Sviluppato da Eva Redei della Northwestern University Feinberg School of Medicine, lo studio ha confrontato il sangue di 32 individui definiti depressi e altrettanti non affetti dal disturbo ed è emerso che queste nove molecole di Rna sono ben più riconoscibili nel plasma dei soggetti affetti dalla patologia.

Lo studio sarebbe efficace anche per due casi: capire se una terapia risulta efficace – poiché i ricercatori si sono accorti che queste concentrazioni delle nove molecole vanno a modificarsi se il paziente si sottopone a psicoterapia e se la patologia si riduce o scompare del tutto – oppure per chi ha sofferto di depressione in passato, diventando così anche utile per capire se un paziente ne è a rischio.

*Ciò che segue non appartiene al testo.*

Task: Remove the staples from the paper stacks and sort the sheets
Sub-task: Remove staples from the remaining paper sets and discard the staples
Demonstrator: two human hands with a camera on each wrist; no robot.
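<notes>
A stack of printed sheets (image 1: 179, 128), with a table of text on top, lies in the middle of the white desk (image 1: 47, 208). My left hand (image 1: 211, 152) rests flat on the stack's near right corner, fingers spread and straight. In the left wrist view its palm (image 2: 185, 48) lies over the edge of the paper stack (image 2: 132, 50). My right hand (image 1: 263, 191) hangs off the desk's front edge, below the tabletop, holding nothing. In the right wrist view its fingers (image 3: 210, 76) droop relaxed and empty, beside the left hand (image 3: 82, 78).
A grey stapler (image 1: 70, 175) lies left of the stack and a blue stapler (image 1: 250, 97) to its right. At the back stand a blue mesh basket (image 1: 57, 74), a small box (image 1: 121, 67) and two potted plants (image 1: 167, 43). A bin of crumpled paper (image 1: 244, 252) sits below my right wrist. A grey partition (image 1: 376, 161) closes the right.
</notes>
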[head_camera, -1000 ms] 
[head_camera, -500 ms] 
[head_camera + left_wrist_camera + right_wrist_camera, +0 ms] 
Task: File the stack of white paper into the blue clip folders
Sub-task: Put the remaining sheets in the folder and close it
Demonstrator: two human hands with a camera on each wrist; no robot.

Questo studio è importante. Ad oggi le diagnosi vengono condotte sulla base di sintomi generici quali mancanza di appetito e motivazione, stanchezza o cattivo umore persistente e non in modo oggettivo come si fa per le altre malattie. Poter fare una diagnosi della depressione con un prelievo rappresenta dunque un progresso notevole nel campo delle malattie mentali specie se si tiene a mente che la depressione è una malattia che colpisce circa il 7% della popolazione con percentuali in crescita.” Ha spiegato all’ANSA lo psichiatra italiano Graziano Pinna della University of Illinois a Chicago, continuando “Rimarrà ora da confermare i dati di questo studio su un campione di pazienti depressi più ampio. Uno studio su larga scala permetterà inoltre di esaminare se ci sono differenze tra i sessi. Sarà anche importante stabilire se il test sarà specifico per distinguere la depressione dalla sindrome bipolare oppure da altre malattie mentali che si accompagnano spesso alla depressione, come ad esempio i disturbi d’ansia“.